• Exercise aim: Output only the lines below from the one containing "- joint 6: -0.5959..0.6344" to the one containing "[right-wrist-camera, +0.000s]", exactly as written, both ends kept.

##### Given material

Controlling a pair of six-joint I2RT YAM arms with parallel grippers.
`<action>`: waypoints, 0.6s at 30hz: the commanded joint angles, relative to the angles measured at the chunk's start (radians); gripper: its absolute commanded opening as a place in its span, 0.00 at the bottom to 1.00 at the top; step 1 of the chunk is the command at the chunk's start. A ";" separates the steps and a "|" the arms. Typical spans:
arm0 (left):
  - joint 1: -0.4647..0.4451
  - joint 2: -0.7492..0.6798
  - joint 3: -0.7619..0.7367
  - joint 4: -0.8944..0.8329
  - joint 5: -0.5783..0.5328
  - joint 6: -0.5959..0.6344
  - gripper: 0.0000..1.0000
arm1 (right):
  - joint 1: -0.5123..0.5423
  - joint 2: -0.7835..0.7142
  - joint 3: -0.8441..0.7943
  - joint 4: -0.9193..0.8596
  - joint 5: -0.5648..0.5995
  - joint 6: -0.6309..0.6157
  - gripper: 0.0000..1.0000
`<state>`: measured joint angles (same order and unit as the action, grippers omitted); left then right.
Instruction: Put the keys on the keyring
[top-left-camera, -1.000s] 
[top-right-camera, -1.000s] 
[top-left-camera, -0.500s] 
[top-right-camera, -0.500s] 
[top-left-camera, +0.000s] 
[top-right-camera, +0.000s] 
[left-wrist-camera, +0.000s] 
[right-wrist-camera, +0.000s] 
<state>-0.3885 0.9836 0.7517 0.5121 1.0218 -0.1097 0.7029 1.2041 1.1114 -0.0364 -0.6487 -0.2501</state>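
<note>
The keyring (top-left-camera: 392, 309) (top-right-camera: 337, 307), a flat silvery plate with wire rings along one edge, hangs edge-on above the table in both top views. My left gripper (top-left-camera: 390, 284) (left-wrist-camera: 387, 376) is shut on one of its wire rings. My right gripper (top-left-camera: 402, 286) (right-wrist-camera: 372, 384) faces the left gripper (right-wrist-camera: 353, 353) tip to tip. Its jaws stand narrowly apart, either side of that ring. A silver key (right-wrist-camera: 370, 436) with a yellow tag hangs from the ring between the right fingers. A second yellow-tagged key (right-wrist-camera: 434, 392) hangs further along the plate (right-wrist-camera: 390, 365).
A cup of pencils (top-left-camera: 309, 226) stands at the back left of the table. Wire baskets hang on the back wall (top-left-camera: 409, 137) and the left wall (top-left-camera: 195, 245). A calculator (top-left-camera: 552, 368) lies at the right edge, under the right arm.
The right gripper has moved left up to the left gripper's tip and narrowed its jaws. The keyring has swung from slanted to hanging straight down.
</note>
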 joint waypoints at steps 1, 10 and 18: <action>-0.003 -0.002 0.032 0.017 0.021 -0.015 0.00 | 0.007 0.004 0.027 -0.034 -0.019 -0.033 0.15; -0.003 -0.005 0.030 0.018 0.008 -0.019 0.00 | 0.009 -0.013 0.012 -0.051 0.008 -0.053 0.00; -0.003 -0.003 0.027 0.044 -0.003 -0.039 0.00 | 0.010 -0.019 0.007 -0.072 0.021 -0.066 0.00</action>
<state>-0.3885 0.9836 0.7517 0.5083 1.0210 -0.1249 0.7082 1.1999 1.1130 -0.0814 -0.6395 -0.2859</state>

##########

• Task solution:
  - joint 6: -0.5959..0.6344
  - gripper: 0.0000..1.0000
arm1 (right):
  - joint 1: -0.5123..0.5423
  - joint 2: -0.7835..0.7142
  - joint 3: -0.8441..0.7943
  - joint 4: -0.9193..0.8596
  - joint 5: -0.5648..0.5995
  - joint 6: -0.6309..0.6157
  - gripper: 0.0000..1.0000
`<state>`: measured joint angles (same order and unit as the action, grippers omitted); left then right.
Instruction: Put the keys on the keyring
[top-left-camera, -1.000s] 
[top-right-camera, -1.000s] 
[top-left-camera, -0.500s] 
[top-right-camera, -0.500s] 
[top-left-camera, +0.000s] 
[top-right-camera, +0.000s] 
[left-wrist-camera, +0.000s] 
[right-wrist-camera, +0.000s] 

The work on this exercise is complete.